• _EXERCISE DESCRIPTION_
Would you please copy exactly the line with "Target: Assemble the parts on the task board" and all lines that follow it in the data below, through the last one?

• _GIVEN DATA_
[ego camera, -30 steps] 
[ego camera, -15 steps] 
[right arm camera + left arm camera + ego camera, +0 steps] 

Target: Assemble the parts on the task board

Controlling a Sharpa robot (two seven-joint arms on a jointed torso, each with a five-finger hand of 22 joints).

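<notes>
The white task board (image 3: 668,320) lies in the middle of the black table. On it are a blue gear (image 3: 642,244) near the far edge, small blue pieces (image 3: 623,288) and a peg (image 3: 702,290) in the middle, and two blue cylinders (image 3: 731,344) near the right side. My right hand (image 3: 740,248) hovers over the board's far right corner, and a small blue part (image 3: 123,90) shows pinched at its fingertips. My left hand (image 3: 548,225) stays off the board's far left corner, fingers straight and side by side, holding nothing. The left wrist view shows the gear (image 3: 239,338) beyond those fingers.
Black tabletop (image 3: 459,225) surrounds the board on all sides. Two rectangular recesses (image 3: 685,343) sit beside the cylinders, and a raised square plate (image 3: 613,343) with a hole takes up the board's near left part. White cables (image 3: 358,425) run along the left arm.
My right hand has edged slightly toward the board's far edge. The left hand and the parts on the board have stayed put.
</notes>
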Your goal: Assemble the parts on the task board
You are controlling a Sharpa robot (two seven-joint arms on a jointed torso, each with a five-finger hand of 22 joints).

• _PROBLEM SOLUTION_
Target: Assemble the parts on the task board

Controlling a Sharpa robot (two seven-joint arms on a jointed torso, each with a five-finger hand of 22 joints).

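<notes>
The white task board (image 3: 668,320) lies in the middle of the black table. On it are a blue gear (image 3: 642,244) near the far edge, small blue pieces (image 3: 623,288) and a peg (image 3: 702,290) in the middle, and two blue cylinders (image 3: 731,344) near the right side. My right hand (image 3: 740,248) hovers over the board's far right corner, and a small blue part (image 3: 123,90) shows pinched at its fingertips. My left hand (image 3: 548,225) stays off the board's far left corner, fingers straight and side by side, holding nothing. The left wrist view shows the gear (image 3: 239,338) beyond those fingers.
Black tabletop (image 3: 459,225) surrounds the board on all sides. Two rectangular recesses (image 3: 685,343) sit beside the cylinders, and a raised square plate (image 3: 613,343) with a hole takes up the board's near left part. White cables (image 3: 358,425) run along the left arm.
My right hand has edged slightly toward the board's far edge. The left hand and the parts on the board have stayed put.
</notes>
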Your goal: Assemble the parts on the task board
You are controlling a Sharpa robot (two seven-joint arms on a jointed torso, each with a five-finger hand of 22 joints).

This answer leaves nothing further to address.